In next month’s Time Travel hop in a biplane with me, and we’ll explore coastal Maine…

Questions for you: What would you think about learning to navigate as a solo pilot in World War II? Have you ever gotten really lost? How did you get back?

Women who served our country…WASPs

I’ve had several people ask me about the novel I’m writing, wanting to know more about the true story behind the story.  Future posts will reveal more, but for today I’ll share some basics.

The story is about a fictional young woman, but the setting is anything but fiction.  It involves the WASPs of World War II, the Women Airforce Service Pilots.  In the early/mid 1940s, more than 1,000 ladies trained in Sweetwater, Texas. After graduation, they performed varied miltary piloting duties across the country–and some overseas, freeing up more men for combat.

They served as ferrying pilots, flight instructors, objects of target practice, and test pilots for experimental or newly-repaired aircraft.  Thirty-eight of them died in the line of duty.  The WASPs were disbanded in 1944; thirty-three years later Congress granted them veteran status.

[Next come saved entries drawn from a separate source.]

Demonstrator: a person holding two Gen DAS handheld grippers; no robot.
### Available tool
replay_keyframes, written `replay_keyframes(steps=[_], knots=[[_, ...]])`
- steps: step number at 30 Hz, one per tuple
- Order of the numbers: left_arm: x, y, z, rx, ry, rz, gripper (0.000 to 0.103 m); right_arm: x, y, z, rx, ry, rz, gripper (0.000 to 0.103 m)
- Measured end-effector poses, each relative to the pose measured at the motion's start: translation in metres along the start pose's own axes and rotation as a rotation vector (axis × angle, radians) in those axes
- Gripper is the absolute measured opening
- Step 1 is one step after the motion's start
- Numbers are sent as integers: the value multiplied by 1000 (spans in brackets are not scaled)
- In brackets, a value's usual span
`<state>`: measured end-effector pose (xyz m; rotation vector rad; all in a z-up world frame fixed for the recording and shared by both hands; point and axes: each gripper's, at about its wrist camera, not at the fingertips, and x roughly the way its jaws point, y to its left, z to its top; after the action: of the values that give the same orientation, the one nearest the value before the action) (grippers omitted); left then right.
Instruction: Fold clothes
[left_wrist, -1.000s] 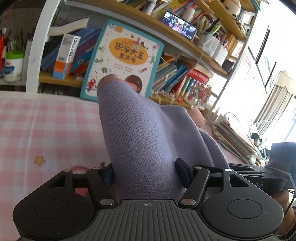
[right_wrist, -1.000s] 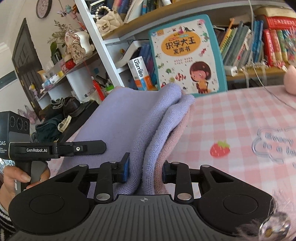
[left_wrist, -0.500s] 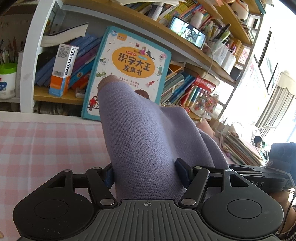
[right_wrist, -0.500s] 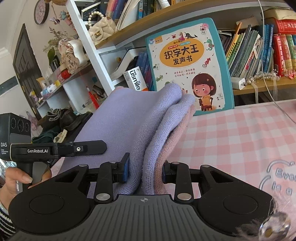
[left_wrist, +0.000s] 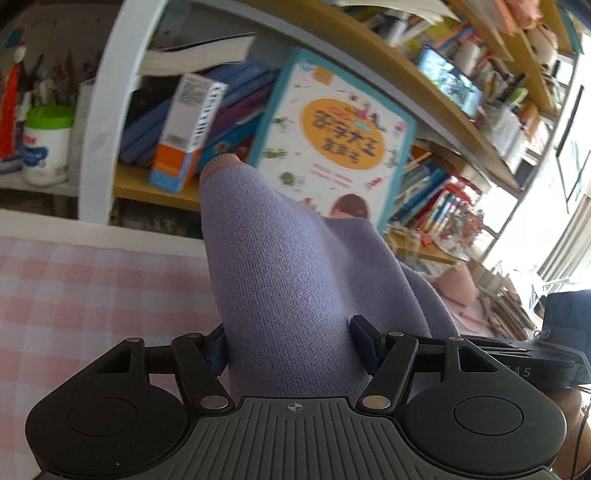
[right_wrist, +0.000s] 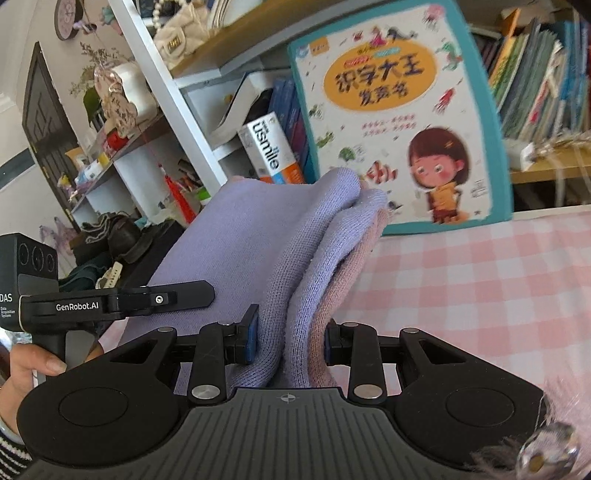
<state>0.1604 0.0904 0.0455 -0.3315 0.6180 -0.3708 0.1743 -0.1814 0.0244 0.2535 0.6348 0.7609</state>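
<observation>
Standing behind the tablecloth (right_wrist: 480, 288), leaning against the shelf (left_wrist: 155, 186): picture book (right_wrist: 399, 122). Sitting left of it: toothpaste box (right_wrist: 271, 151). Hanging between left gripper (left_wrist: 291, 343) and right gripper (right_wrist: 290, 334), before the book: knitted garment (right_wrist: 240, 240).

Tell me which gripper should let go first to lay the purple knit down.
Neither clearly; slightly the right. Both the left gripper and right gripper clamp the purple knit garment, but bare checked tablecloth lies just beside the right.
</observation>
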Motion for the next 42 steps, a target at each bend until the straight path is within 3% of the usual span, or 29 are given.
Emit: replay_keyframes(steps=[6,20,27,30,36,42], knots=[[16,29,-1,-85,1,-2,66,28,-4,7,6,30,-13,28],[53,51,0,-137,-24,0,67,64,-42,15,126,44,-9,29],[55,59,-4,-173,-60,4,74,67,-57,10,192,20,25,35],[49,59,-5,-176,-90,50,89,60,-56,8,188,-11,-14,48],[11,61,-12,-255,-166,105,92,23,-45,2,127,-59,-89,59],[-25,37,-25,-197,-232,133,94,-17,-29,-12,70,-93,-137,66]])
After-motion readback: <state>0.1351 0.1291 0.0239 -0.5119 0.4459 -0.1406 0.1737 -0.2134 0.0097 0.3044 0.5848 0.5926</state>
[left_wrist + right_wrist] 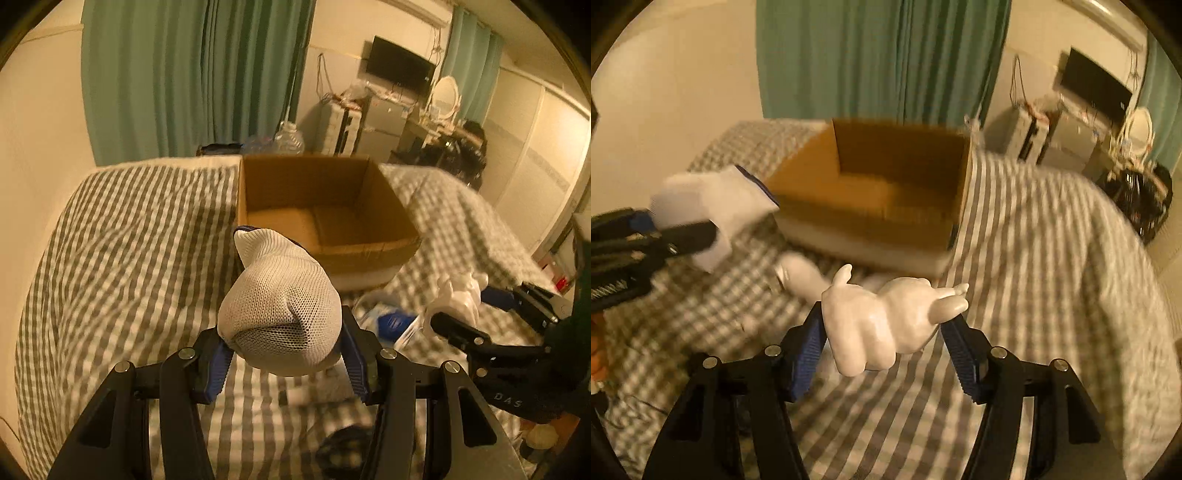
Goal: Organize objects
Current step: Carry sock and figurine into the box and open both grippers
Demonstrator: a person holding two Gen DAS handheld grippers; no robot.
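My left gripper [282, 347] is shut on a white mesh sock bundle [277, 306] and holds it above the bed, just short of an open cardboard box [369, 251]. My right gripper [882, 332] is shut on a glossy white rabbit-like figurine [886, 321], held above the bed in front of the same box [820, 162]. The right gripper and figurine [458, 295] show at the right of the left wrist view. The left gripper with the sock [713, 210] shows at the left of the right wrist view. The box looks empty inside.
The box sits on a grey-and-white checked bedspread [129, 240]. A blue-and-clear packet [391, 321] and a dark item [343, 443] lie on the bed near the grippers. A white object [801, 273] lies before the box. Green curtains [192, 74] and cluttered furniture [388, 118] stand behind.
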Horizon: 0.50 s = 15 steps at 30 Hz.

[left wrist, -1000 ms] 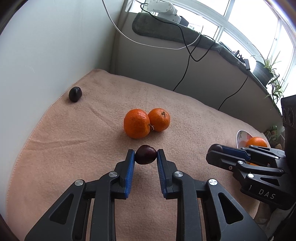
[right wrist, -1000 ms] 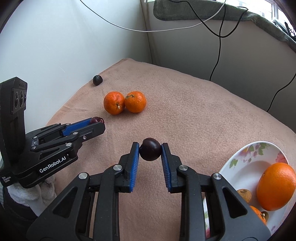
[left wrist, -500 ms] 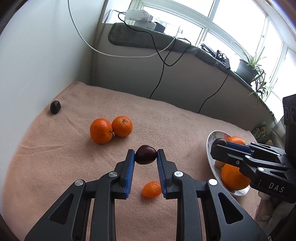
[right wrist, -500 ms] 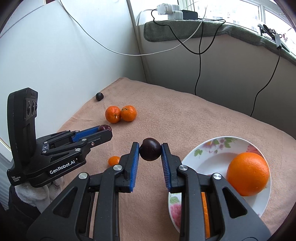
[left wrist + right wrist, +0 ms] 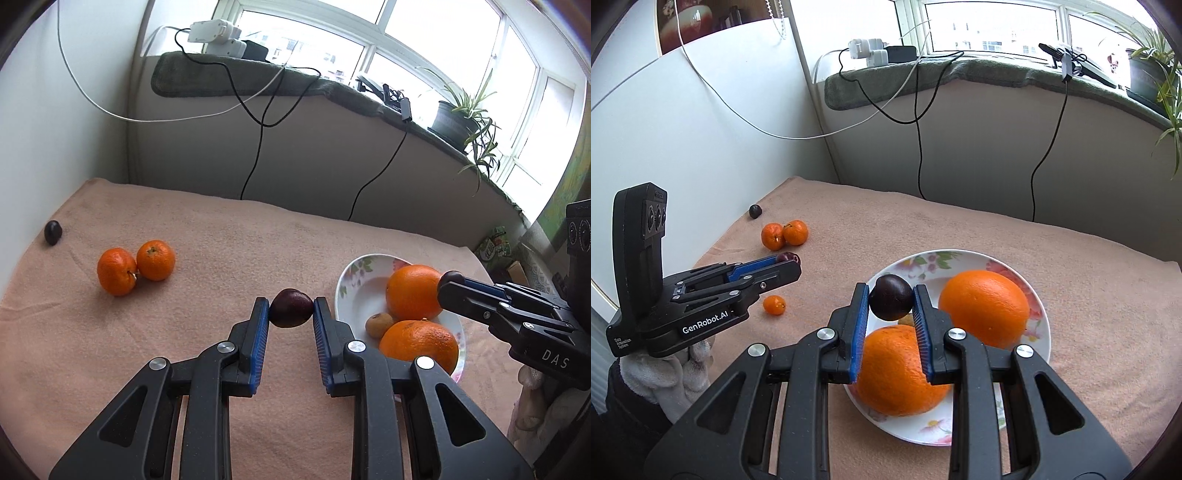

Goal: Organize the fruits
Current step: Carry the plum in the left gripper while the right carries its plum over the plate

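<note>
Plums (image 5: 290,308) (image 5: 890,297) (2, dark) clamped in both grippers (image 5: 290,309) (image 5: 891,299)

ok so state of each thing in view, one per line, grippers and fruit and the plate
left gripper: shut on a dark plum, off the cloth
right gripper: shut on a second dark plum, over the plate
plate: on the cloth, holding two big oranges and a small brown fruit
two tangerines: on the cloth, touching
small tangerine: loose on the cloth
third dark plum: loose by the wall
</note>
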Available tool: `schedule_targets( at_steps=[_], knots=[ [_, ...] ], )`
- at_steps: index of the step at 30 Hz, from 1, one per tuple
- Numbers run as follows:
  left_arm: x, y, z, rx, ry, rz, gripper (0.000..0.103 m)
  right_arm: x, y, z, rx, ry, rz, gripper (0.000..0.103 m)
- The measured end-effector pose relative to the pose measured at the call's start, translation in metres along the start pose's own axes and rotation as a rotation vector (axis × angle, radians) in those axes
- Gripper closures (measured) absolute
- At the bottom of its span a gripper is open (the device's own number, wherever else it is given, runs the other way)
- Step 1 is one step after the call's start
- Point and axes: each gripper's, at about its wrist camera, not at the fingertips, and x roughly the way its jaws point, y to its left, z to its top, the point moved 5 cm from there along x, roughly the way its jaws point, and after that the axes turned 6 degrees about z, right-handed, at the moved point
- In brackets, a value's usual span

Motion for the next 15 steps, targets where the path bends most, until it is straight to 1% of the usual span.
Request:
schedule_targets(
  at_steps=[9, 15],
  knots=[
    [0.013, -0.031, 0.0, 0.034, 0.022, -0.035, 0.08, -0.017, -0.047, -0.017, 0.087, -0.009, -0.045, 0.078],
    [0.02, -0.043, -0.001, 0.051, 0.039, -0.042, 0.08, -0.02, -0.067, -0.031, 0.119, 0.007, -0.061, 0.078]
  ],
)
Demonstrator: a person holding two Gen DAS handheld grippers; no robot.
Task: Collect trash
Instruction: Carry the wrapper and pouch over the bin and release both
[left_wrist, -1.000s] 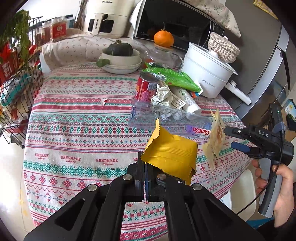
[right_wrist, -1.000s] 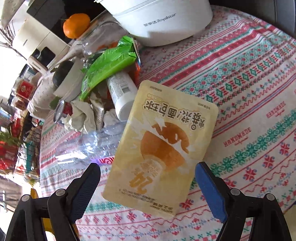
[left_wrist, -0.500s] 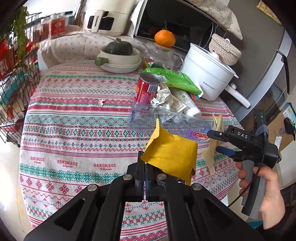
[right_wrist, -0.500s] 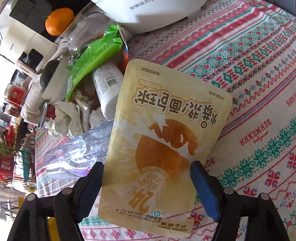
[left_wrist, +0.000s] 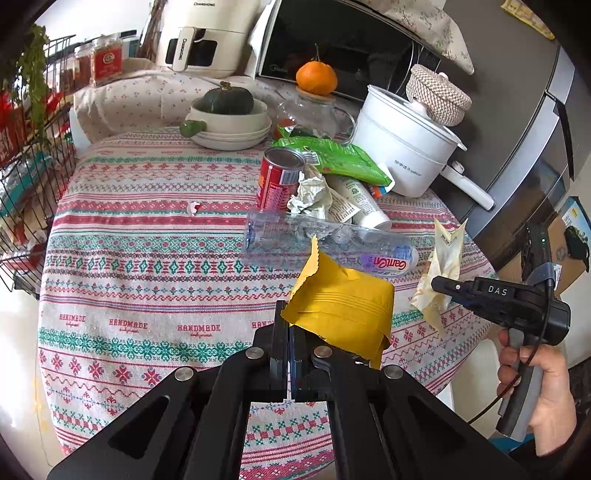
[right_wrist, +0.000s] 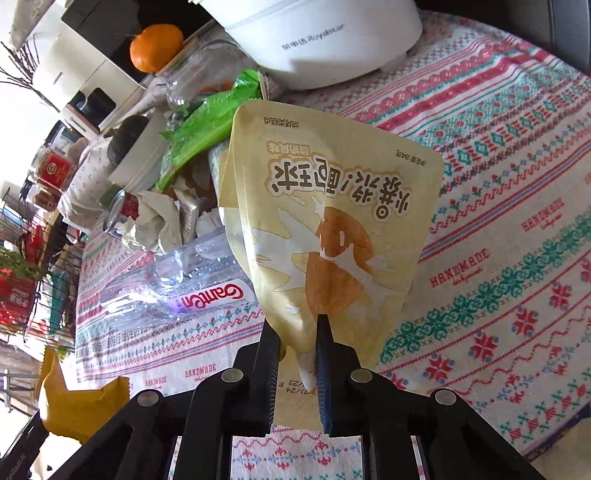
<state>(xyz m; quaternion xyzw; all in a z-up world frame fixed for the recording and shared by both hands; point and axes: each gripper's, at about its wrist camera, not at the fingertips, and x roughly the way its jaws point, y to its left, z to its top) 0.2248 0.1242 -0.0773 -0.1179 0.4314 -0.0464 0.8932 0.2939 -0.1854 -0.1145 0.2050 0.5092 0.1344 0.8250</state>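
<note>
the left gripper (left_wrist: 289, 332) has its jaws pressed together on a corner of a crumpled yellow wrapper (left_wrist: 341, 308), held above the near edge of the round table (left_wrist: 147, 258). the right gripper (right_wrist: 297, 354) is nearly closed, pinching the bottom of a pale yellow snack pouch (right_wrist: 332, 229) lifted off the patterned tablecloth (right_wrist: 517, 184) at the table's right edge. a crushed clear plastic bottle (left_wrist: 325, 243), red can (left_wrist: 279, 177), crumpled paper (left_wrist: 312, 194) and green bag (left_wrist: 332, 158) lie clustered toward the far right of the table, beside the white electric pot (left_wrist: 402, 151).
</note>
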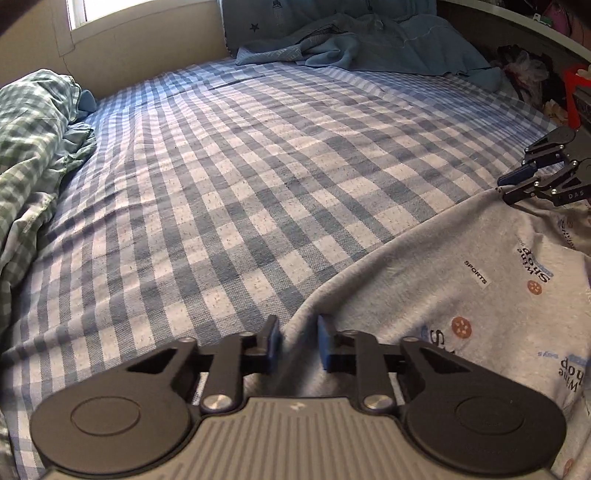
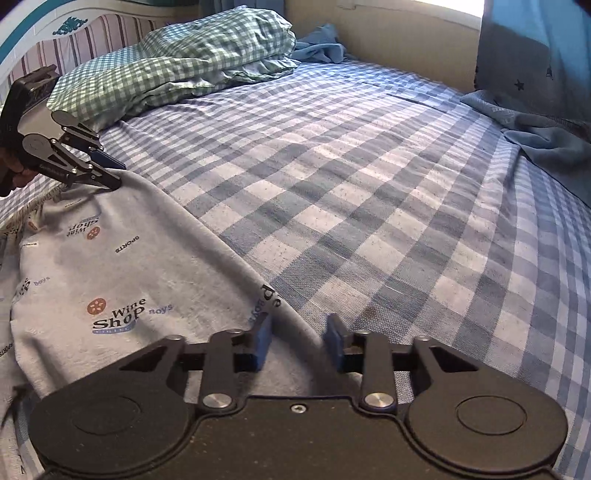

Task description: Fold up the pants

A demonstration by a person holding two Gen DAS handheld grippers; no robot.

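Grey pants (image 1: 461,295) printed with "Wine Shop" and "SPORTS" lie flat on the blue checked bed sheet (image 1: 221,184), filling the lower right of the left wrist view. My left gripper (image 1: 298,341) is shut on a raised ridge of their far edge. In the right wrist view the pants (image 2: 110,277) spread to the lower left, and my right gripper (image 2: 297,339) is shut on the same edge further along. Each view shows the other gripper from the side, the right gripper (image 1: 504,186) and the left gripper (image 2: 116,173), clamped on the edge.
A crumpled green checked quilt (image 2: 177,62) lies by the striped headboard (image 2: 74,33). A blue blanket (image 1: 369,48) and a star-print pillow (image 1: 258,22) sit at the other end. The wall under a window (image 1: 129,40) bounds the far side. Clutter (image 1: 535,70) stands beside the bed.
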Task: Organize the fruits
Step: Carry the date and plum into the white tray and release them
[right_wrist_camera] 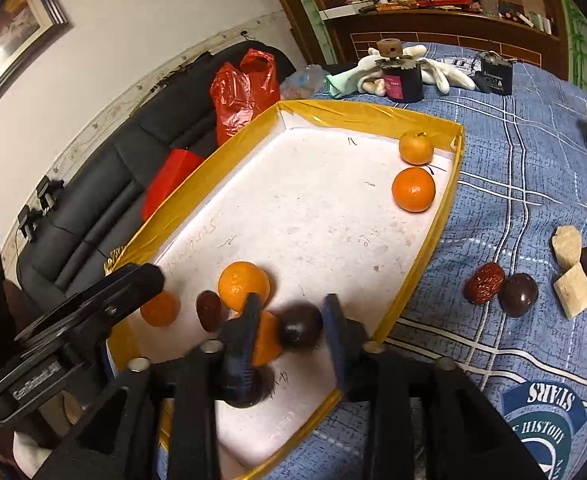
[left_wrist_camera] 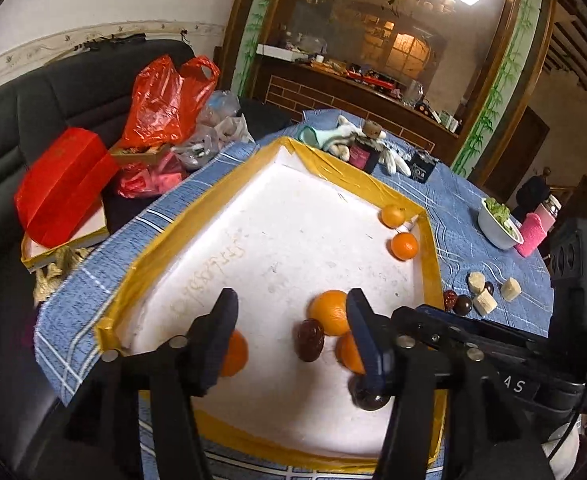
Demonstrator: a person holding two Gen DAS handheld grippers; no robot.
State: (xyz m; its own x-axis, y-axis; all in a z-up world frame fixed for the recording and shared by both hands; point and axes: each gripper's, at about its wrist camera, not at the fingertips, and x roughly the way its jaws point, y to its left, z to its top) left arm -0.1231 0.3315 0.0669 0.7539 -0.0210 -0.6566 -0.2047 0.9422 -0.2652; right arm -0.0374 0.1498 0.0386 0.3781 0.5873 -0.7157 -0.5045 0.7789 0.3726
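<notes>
At lower left of the tray point(right_wrist_camera: 433, 256), left gripper point(left_wrist_camera: 289, 320) jaws half-spread, empty; date point(left_wrist_camera: 310, 340) lies between them. Centre-bottom, right gripper point(right_wrist_camera: 291, 322) narrowly parted around dark round fruit point(right_wrist_camera: 299, 330), apparently just released. Next: fetch the loose fruit on the cloth at right.

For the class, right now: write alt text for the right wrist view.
The right tool hangs open over a dark round fruit in a yellow-rimmed white tray holding oranges; more fruit lies on the blue tablecloth.
</notes>
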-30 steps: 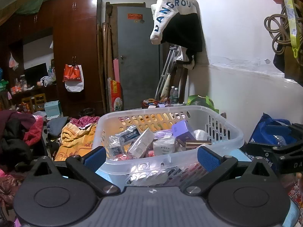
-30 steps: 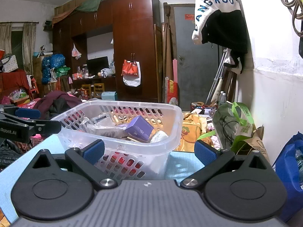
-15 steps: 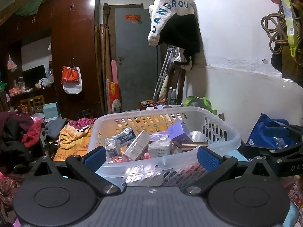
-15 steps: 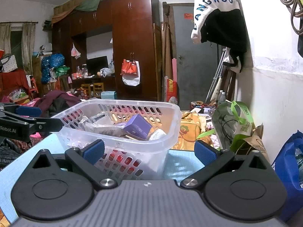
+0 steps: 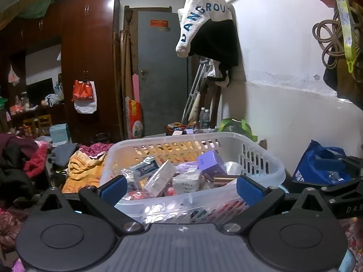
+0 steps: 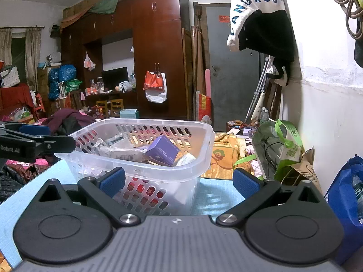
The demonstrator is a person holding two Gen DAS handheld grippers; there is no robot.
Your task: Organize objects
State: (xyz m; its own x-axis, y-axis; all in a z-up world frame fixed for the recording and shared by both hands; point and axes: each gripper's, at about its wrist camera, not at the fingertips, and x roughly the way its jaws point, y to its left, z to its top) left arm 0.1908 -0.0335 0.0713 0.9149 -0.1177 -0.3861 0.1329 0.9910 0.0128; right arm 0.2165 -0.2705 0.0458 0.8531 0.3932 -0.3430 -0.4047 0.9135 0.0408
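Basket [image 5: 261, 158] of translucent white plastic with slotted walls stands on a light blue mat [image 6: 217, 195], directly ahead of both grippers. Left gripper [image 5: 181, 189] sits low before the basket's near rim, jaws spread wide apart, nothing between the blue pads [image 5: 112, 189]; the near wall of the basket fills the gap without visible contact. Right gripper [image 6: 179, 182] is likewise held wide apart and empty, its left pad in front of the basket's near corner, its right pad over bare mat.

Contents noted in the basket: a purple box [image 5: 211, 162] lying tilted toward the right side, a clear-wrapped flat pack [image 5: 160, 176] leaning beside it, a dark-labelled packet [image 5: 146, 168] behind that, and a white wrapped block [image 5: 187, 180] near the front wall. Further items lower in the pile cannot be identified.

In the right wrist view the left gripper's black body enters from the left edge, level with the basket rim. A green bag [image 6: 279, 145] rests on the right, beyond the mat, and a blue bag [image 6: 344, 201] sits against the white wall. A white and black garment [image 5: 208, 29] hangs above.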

I get so excited talking about this project that I have to restrain myself from sharing more now.  You’ll find future posts about these courageous women.  In the meantime, follow this link to the WASP Museum if you want to read more: National WASP World War II Museum.

…And with Veterans’ Day right around the corner, please take time to thank each veteran you know.  I’m so grateful for their sacrifices on behalf of all of us.